Scope

Big data has emerged as a new paradigm to deal with the processing issues of large volumes of data. Big data and cloud computing have a reciprocal relationship. One provides the data as services to meet users' needs, and the other provides the services to interact with data, allowing their processing and management. This "servicelization" across various domains has produced a huge volume of data, leading to the emergence of a new service model, called big service. The concept of “big service” was introduced for the first time in 2015. It consists of the encapsulation, abstraction, and the processing of big data, allowing, then, to hide their complexity.

However, this promising approach still lacks a real understanding and management facilities and tools. Also, the few existing researches have dealt with big services as a class of the traditional Web and data services, thus inheriting their issues. Hence, the need to reconsider service computing challenges in the era of big data arises. Such a big data-centric service model needs new methods, techniques and solutions that take advantage of various fields including data integration, data security and provenance, data streaming, machine learning, distributed and parallel processing, graph processing, etc. In this context, frameworks, and solutions for designing, composing, executing, and managing big services become a major and urgent need.

The purpose of this workshop is to provide an understanding of the emerging big service model from the lifecycle management phases' point of view, and to summarize the researchers insights on big data-centric services. The workshop seeks innovative research ideas and results focusing on big services’ data-driven lifecycle management.

Workshop topics

By organizing this workshop, we aim to collect recent and significant solutions in the area of "Big Data-centric Services". We look for original and high-quality submissions related to (but not limited to) the following topics:

  • Quality models for big services.

  • Data quality in big services.

  • Big service management and adaptation.

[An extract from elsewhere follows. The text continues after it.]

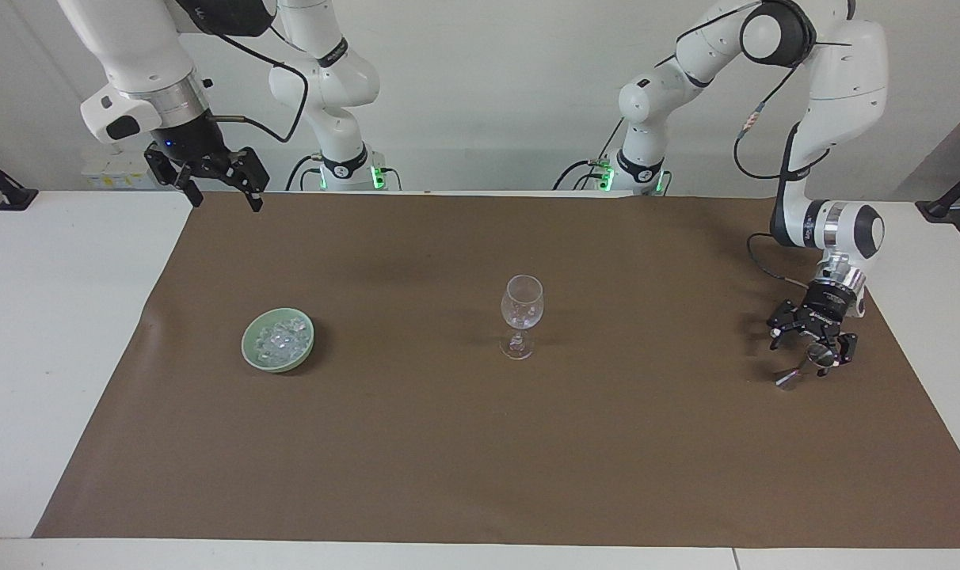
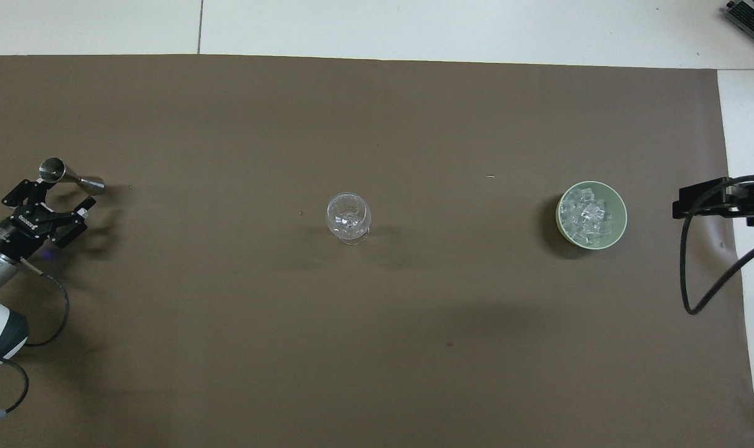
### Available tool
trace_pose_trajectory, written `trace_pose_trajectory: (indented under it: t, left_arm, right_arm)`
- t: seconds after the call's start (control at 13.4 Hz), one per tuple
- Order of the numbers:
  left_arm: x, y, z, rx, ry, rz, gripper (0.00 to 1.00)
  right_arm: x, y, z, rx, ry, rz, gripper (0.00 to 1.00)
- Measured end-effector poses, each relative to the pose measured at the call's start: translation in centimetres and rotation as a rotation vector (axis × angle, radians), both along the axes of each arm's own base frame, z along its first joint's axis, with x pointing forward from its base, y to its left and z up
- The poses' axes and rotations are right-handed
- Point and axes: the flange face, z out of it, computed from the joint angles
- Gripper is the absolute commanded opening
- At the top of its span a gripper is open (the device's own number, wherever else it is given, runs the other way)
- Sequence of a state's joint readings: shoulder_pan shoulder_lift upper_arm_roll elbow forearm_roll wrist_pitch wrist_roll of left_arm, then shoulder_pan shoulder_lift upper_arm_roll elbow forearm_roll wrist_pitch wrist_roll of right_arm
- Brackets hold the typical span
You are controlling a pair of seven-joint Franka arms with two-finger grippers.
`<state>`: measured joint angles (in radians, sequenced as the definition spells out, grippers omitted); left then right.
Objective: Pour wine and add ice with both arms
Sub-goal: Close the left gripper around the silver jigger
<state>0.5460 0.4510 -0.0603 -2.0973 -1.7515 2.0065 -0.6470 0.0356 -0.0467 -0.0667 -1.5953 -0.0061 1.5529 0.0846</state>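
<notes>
A clear stemmed glass (image 1: pixel 521 310) (image 2: pixel 348 217) stands upright mid-mat. The ice (image 1: pixel 280 340) (image 2: pixel 588 214) lies as several clear chunks in a pale green bowl (image 1: pixel 252 354) (image 2: pixel 621 218) toward the right arm's end. A small metal jigger (image 1: pixel 797 372) (image 2: pixel 72 178) sits tilted at the left arm's end. My left gripper (image 1: pixel 811 342) (image 2: pixel 52 204) is open and low, right beside the jigger. My right gripper (image 1: pixel 211 180) (image 2: pixel 694 200) is open and empty, waiting high over the mat's corner by its base. No wine bottle shows.
A brown mat (image 1: pixel 480 459) (image 2: pixel 377 348) covers most of the white table (image 1: pixel 44 317). A black cable (image 2: pixel 703 274) hangs from the right wrist over the mat's edge.
</notes>
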Motion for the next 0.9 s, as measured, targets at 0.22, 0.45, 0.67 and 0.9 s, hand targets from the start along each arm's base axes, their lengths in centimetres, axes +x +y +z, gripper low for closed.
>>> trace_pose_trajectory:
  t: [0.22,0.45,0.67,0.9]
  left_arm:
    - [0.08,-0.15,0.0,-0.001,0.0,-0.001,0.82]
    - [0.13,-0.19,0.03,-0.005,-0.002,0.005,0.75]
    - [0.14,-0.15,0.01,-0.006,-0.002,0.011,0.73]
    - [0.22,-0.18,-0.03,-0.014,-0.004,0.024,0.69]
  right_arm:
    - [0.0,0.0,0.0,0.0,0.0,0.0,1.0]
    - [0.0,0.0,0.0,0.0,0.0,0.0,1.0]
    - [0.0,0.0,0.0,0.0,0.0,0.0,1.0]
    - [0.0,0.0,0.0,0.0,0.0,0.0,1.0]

  • Maintenance and evolution of big data-centric services.

  • Change management in large-scale big services.

  • Big services in smart environments.

  • Middlewares and big data frameworks for big services.

  • Security, privacy, and trust models for big data-centric services.

  • Cloud computing for big services.

  • Mining, analytics, and machine learning for big services.

  • Microservices architectures for big services.

  • Stream computing for big services.

  • Data stream systems and sensor clouds for big services.

  • Parallel computing for big services.

  • Large-scale recommender systems for big services.

  • Data models, semantics, and query languages for big services.

  • Engineering of big data-centric services

  • Design of real-word big services.

  • Big Data Analytics for big Services.

  • Big service applications: smart cities, urban services, healthcare, etc.